§ Task brief
Print, in exact form, the lines below from the one containing "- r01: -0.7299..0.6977" through the one containing "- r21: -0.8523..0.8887", and omit all others.

--- --- ---

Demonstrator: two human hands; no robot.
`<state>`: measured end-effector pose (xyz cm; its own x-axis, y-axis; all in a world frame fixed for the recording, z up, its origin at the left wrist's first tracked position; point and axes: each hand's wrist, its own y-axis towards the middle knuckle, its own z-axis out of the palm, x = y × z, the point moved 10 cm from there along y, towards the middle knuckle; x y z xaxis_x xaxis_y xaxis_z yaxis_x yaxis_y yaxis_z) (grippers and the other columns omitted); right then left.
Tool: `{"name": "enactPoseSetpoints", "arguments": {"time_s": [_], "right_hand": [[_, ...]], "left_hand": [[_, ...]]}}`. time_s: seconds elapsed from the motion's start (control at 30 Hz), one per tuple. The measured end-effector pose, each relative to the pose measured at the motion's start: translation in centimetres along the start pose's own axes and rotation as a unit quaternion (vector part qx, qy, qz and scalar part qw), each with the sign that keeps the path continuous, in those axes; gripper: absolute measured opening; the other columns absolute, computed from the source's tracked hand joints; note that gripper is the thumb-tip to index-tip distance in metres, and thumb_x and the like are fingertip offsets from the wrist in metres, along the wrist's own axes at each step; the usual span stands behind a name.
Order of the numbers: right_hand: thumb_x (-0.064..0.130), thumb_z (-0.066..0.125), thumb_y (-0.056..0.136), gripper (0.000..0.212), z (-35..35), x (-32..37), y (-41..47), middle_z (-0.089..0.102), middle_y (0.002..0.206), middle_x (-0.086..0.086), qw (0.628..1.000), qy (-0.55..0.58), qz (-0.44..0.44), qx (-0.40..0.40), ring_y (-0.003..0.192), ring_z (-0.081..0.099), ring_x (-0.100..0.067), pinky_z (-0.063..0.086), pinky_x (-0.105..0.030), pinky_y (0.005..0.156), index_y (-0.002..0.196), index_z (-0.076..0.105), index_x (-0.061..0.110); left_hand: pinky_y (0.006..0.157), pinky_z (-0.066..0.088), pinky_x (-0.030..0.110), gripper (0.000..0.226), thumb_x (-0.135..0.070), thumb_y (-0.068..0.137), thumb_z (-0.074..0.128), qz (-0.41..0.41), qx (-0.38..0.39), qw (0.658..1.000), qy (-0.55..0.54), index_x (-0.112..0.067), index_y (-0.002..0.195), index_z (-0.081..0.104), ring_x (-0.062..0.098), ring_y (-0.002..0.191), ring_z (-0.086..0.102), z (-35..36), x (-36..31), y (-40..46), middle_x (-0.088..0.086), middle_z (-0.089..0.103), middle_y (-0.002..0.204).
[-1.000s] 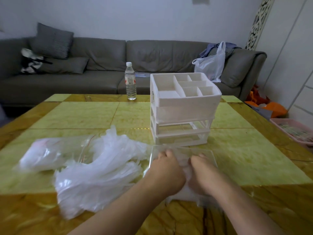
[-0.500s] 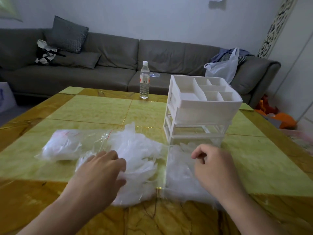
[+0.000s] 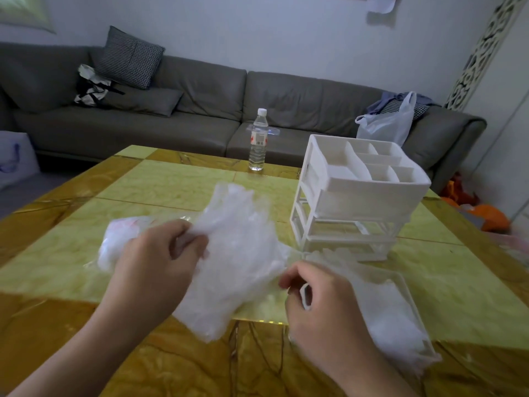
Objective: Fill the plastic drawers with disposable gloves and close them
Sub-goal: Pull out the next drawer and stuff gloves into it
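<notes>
Our left hand (image 3: 154, 270) grips a bunch of disposable gloves (image 3: 237, 253) raised over the table (image 3: 171, 187). Our right hand (image 3: 320, 299) is curled, perhaps pinching the near wall of the pulled-out drawer (image 3: 412, 319), which lies before the white drawer unit (image 3: 357, 196). A water bottle (image 3: 258, 141) stands behind.
</notes>
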<state>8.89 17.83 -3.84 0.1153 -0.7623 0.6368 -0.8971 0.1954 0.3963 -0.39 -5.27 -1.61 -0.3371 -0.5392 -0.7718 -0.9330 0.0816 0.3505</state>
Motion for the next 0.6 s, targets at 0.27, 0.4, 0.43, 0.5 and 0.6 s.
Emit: {"name": "enactPoseSetpoints", "arguments": {"time_s": [0.27,0.4,0.43,0.5,0.6], "right_hand": [[0.056,0.096,0.063,0.086,7.7,-0.2,-3.1,0.071,0.110,-0.018,0.789,0.465,0.288,0.278,0.102,0.072,-0.033,0.054,-0.049,0.086,0.124,0.071,0.001],[0.032,0.088,0.079,0.054,6.7,2.0,-2.2,0.076,0.128,-0.011,0.794,0.531,0.204,0.217,0.123,0.070,-0.030,0.050,-0.052,0.112,0.130,0.075,0.020],[0.023,0.087,0.081,0.045,6.1,1.3,-1.7,0.077,0.122,-0.016,0.800,0.537,0.217,0.157,0.117,0.073,-0.035,0.053,-0.057,0.109,0.125,0.077,0.014],[0.012,0.086,0.084,0.025,4.7,-1.6,-1.2,0.080,0.105,-0.021,0.820,0.508,0.261,0.030,0.101,0.077,-0.042,0.060,-0.061,0.095,0.108,0.082,0.006],[0.014,0.085,0.087,0.017,2.3,-4.2,-0.8,0.077,0.096,-0.029,0.825,0.481,0.285,-0.083,0.095,0.075,-0.050,0.059,-0.069,0.090,0.097,0.079,0.002]], "left_hand": [[0.064,0.058,0.058,0.014,-0.027,0.095,0.071,-0.065,-0.052,0.966,-0.244,-0.018,0.085,0.073,0.041,0.071,0.069,0.0,-0.8,-2.0,0.011,0.074,0.076],[0.046,0.048,0.038,0.016,-0.024,0.094,0.072,-0.058,-0.010,0.967,-0.248,-0.017,0.080,0.070,0.028,0.051,0.058,2.9,-1.4,-3.3,0.013,0.066,0.064],[0.045,0.046,0.035,0.015,-0.025,0.094,0.073,-0.047,-0.007,0.971,-0.234,-0.019,0.080,0.069,0.024,0.050,0.056,3.4,-1.6,-3.5,0.012,0.064,0.062],[0.055,0.054,0.039,0.010,-0.030,0.093,0.073,-0.039,-0.009,0.976,-0.215,-0.023,0.087,0.070,0.027,0.055,0.063,4.1,-1.6,-3.9,0.006,0.069,0.065],[0.067,0.061,0.052,0.009,-0.031,0.092,0.074,-0.057,-0.018,0.971,-0.233,-0.022,0.090,0.072,0.034,0.070,0.071,4.4,-1.1,-4.0,0.004,0.075,0.074]]}}
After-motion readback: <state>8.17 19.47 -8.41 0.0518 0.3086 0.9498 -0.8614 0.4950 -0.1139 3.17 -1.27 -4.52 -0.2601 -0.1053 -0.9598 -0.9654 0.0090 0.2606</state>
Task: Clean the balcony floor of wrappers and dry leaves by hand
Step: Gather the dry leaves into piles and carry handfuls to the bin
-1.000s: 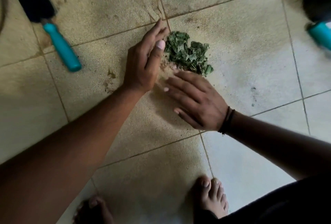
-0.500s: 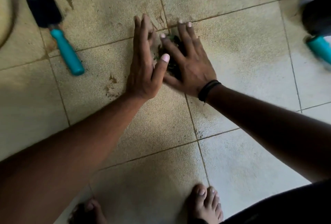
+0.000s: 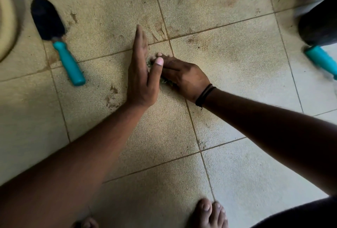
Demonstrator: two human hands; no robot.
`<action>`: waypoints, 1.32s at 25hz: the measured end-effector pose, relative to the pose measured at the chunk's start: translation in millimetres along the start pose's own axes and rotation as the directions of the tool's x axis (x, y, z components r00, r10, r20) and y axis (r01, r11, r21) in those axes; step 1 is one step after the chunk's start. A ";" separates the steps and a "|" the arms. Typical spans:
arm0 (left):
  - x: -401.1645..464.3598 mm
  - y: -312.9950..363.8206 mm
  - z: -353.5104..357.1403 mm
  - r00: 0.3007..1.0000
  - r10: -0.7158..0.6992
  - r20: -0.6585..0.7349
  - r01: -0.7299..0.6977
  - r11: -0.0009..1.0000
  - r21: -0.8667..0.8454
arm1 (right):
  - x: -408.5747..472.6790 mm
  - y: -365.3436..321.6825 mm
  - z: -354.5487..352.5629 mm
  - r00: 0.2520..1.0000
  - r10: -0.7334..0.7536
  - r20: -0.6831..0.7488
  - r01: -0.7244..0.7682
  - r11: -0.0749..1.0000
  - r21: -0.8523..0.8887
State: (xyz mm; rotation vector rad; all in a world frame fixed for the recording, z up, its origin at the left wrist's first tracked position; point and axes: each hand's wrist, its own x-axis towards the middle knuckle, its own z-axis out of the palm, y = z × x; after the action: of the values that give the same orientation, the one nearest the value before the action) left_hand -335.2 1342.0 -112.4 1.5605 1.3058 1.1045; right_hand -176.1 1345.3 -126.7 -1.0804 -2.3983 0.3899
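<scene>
A small heap of dry leaves [image 3: 164,81] on the tiled floor [image 3: 237,59] is covered by the curled right hand [image 3: 184,77] and walled by the flat, straight-fingered left hand [image 3: 141,74]. A trowel [image 3: 56,39] lies well to the left.

The pale beige floor tiles [image 3: 228,59] look matt and grainy, smeared with brown dirt. At upper left lies a hand trowel [image 3: 56,39], its dark blade dull and its turquoise handle smooth plastic. A black corded wristband [image 3: 205,95] circles the right wrist.
</scene>
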 end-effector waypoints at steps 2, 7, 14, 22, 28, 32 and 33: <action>0.6 -0.5 -0.7 1.000 -0.029 -0.010 0.029 0.999 -0.035 | 1.0 1.9 -7.7 1.000 0.019 0.006 -0.019 1.000 0.004; 5.2 -0.3 2.5 0.970 -0.206 -0.127 0.177 0.962 -0.207 | -3.0 -6.5 -31.8 0.816 0.555 -0.162 -0.499 0.817 0.290; 21.7 73.5 31.4 0.856 -0.475 -0.205 0.297 0.775 -0.558 | -2.0 -24.6 -78.7 0.329 0.942 0.066 -0.432 0.088 0.897; 12.4 100.3 46.1 0.526 -0.457 0.718 0.741 -0.169 -0.650 | -11.5 -56.7 -110.8 0.850 0.449 -0.276 -0.303 0.845 0.441; 7.3 92.6 22.1 0.310 -0.314 0.897 0.929 -0.099 -0.356 | -39.2 -48.5 -122.2 1.000 -0.004 -0.009 0.005 0.991 0.132; -0.3 92.2 27.2 0.309 -0.344 0.887 0.904 -0.183 -0.386 | -40.9 -44.8 -129.8 0.989 -0.057 0.137 0.049 0.997 0.065; 0.2 92.4 28.2 0.334 -0.345 0.877 0.893 -0.182 -0.412 | -40.3 -45.0 -132.9 0.985 -0.043 0.169 0.031 0.997 0.071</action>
State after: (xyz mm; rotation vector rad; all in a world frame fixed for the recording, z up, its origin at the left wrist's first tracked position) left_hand -281.7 1327.6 -33.1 -0.0506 0.5814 0.3859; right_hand -110.5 1293.6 -7.0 -1.0069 -2.5297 0.5678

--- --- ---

§ Worked solution
  - r01: -0.7299..0.6977
  - r11: -0.0009..1.0000
  - r21: -0.8667..0.8454
arm1 (right):
  - x: -408.5747..472.6790 mm
  - y: -365.3436..321.6825 mm
  - z: -354.5487..352.5629 mm
  - r00: 0.2520..1.0000
  - r10: -0.7334..0.7536
  - r20: -0.6831..0.7488
  - r01: -0.7244..0.7682
  - r11: -0.0749..1.0000
  - r21: -0.8523..0.8887

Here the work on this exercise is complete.